The following is part of a series of audios to teach how to practice mindfulness. Developing your ability to focus on the present moment can reduce distress and improve well-being.
Sitting
Index for Mindfulness Audios
Additional reading:
Some tips for using these audios:
- Start with the Understanding Mindfulness audios to learn about mindfulness.
- These short practice exercises are to help train your brain to be more mindful when engaged in daily activities.
- The audio format is just for convenience to help learn the material. You can also read the transcript. When you practice, however, you should engage in the behavior mindfully without listening to the audio.
- The best way to train your brain to be more mindful is to practice in short sessions throughout the day while engaged in your normal activities.
- The descriptions are an artificial way to help you get started. Eventually, the practice of mindfulness is being aware of what is described without using an inner verbal description.
- Mindfulness is not the same as relaxation. It is about learning to be aware of your present moment even if the moment is not particularly pleasant or comfortable. The more you are able to learn to tolerate discomfort, the less discomfort influences your moods and behavior.

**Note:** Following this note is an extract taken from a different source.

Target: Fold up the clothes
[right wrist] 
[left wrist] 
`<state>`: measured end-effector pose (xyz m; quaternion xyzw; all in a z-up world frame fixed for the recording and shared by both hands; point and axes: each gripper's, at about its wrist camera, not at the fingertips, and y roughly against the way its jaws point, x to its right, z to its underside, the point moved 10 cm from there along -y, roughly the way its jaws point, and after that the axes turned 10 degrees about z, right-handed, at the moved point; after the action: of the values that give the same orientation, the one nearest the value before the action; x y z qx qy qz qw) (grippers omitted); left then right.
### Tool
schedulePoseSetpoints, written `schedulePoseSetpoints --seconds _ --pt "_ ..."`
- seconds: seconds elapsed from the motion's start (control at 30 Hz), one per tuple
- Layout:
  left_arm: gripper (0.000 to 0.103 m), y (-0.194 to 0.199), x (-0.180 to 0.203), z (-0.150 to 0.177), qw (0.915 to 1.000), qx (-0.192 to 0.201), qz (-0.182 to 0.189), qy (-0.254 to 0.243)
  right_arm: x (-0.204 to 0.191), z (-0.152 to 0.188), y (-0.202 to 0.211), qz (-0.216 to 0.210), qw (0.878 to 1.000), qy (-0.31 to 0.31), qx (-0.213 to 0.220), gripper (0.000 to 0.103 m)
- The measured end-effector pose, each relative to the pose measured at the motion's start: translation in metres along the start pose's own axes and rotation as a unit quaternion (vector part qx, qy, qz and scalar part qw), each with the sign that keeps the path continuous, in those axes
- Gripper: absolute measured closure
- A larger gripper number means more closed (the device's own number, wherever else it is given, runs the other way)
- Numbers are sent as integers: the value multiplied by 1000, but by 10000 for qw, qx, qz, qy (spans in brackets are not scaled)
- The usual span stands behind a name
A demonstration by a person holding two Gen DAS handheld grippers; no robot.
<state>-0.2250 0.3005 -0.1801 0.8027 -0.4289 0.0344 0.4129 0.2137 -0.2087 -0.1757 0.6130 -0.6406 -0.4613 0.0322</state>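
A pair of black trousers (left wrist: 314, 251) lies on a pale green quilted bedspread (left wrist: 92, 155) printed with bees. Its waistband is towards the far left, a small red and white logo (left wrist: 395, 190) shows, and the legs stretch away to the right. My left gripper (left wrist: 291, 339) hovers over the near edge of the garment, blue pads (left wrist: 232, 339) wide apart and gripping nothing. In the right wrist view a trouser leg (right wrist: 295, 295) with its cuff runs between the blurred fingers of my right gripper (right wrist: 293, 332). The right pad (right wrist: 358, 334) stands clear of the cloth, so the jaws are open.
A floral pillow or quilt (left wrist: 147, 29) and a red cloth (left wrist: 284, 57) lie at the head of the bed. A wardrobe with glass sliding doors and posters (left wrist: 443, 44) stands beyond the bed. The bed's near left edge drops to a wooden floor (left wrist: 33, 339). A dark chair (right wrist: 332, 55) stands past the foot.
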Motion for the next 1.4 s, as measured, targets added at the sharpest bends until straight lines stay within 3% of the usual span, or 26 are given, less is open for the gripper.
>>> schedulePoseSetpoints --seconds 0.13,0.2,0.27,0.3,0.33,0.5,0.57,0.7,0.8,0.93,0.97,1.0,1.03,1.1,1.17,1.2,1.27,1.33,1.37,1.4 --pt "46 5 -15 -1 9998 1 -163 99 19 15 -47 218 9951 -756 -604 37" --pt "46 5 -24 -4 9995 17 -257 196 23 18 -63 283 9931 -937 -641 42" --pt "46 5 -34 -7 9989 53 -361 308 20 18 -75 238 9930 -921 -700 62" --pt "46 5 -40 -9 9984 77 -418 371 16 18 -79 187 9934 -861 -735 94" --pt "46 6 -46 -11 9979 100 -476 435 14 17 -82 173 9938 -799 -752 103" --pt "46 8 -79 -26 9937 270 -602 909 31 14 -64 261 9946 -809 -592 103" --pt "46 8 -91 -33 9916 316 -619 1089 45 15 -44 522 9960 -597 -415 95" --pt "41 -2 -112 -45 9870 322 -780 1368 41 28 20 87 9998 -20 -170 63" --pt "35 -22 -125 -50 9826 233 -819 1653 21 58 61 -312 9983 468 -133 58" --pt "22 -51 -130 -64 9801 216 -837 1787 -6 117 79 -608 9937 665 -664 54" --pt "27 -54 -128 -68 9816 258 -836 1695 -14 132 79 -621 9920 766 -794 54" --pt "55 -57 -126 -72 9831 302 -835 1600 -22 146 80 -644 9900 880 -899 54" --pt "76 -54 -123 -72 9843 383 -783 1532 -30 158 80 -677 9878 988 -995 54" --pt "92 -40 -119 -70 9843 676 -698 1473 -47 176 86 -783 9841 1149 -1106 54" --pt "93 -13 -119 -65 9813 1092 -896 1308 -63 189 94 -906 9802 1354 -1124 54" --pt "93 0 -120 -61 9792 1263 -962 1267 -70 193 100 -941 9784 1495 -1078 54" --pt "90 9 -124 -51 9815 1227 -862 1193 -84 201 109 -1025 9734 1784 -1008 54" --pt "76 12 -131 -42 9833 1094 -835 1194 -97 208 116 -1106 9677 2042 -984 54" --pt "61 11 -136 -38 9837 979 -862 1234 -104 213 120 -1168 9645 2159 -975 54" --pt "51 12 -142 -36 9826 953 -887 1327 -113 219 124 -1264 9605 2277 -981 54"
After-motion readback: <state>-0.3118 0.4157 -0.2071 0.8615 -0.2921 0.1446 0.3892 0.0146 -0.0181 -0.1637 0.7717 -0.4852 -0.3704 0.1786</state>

- This particular exercise is a beginning exercise to help learn to tolerate minor discomfort. For this exercise, try sitting in different places and for different lengths each time you do it.
Next Exercise
Transcript of Audio: Sitting
As you sit, notice the sensations in your body. Notice the surface of what you are sitting on. Is it soft or hard or lumpy?
Notice what your body feels like touching this surface. Notice the muscles in your body as you sit. Some muscles may be very
relaxed in this position whereas others may be more tense. Notice those different sensations. As you sit for a period of time,
you might notice a need to change positions to increase the blood flow to that area or to stretch your muscles to release the
tension. However, instead, allow yourself to just “be” with the uncomfortable sensation. Notice it. Notice where the most
discomfort is and where the least is. Notice the part of the body or the particular muscles that are involved. As you let
yourself just “be” with the discomfort, does the sensation change in any way? Let yourself just follow the changes and
note what the experience is like. Once you have experienced the discomfort for a bit, go ahead and change positions.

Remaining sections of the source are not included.